### Your instructions:
Go through the records below line by line, counting those that contain the word "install"; answer with the count only.

(Collection entries)
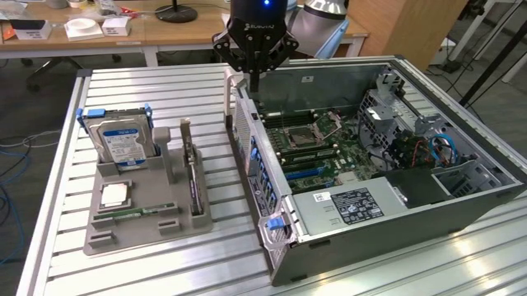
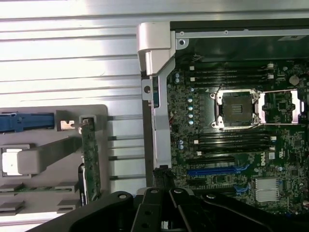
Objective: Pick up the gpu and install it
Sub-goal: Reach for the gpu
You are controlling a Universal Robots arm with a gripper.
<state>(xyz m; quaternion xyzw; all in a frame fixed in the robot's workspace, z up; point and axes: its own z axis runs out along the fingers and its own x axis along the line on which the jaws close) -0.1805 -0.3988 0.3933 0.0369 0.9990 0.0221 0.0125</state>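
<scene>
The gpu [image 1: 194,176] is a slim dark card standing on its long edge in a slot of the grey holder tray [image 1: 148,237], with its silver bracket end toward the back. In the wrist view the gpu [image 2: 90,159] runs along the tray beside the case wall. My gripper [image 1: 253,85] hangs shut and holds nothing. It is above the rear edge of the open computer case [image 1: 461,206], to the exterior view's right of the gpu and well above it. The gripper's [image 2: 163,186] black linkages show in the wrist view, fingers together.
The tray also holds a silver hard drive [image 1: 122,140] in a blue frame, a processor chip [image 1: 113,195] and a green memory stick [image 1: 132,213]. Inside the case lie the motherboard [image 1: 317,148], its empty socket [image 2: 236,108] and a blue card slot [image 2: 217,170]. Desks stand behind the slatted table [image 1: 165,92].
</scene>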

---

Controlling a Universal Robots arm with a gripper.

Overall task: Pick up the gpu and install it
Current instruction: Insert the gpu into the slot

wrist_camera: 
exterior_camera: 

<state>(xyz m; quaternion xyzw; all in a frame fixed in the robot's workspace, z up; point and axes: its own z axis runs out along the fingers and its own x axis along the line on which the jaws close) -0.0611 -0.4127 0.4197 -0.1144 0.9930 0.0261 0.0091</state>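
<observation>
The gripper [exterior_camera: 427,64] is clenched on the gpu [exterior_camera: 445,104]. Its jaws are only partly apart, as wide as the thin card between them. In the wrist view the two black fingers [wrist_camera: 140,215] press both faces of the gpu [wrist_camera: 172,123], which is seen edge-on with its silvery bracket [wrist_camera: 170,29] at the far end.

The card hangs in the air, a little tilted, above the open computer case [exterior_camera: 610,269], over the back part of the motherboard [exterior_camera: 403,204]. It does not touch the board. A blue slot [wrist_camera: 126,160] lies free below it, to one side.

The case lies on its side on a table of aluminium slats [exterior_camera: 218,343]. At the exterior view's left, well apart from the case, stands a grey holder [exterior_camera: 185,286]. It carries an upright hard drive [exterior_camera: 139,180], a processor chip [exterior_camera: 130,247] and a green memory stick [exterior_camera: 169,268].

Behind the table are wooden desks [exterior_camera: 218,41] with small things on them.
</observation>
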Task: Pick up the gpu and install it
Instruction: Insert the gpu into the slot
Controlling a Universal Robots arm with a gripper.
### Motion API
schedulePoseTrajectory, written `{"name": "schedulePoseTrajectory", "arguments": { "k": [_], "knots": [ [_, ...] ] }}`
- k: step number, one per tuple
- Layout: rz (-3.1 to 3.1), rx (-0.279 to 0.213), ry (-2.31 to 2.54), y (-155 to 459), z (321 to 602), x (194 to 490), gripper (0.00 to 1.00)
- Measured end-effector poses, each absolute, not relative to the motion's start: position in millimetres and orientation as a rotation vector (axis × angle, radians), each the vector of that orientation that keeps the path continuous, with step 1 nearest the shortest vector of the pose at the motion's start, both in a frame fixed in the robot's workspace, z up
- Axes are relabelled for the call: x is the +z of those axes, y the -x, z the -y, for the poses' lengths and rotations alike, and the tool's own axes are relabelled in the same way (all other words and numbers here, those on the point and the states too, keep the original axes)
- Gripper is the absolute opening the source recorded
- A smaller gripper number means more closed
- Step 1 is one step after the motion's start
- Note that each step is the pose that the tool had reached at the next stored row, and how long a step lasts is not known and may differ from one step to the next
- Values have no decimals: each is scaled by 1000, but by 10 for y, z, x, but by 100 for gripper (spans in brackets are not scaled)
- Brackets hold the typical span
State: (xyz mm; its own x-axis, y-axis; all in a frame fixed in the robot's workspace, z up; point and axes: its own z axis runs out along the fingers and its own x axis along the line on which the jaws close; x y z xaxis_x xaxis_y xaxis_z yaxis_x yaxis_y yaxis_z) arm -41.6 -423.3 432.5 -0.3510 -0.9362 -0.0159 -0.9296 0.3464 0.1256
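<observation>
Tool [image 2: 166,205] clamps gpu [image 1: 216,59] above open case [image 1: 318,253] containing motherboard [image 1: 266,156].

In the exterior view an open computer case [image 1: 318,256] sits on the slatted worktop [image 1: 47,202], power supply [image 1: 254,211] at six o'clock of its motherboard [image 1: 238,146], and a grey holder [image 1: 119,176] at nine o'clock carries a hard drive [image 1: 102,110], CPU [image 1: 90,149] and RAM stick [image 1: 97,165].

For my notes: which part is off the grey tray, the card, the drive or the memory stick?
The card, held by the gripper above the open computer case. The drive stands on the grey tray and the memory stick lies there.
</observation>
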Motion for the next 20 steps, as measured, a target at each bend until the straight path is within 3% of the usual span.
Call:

### Result:
3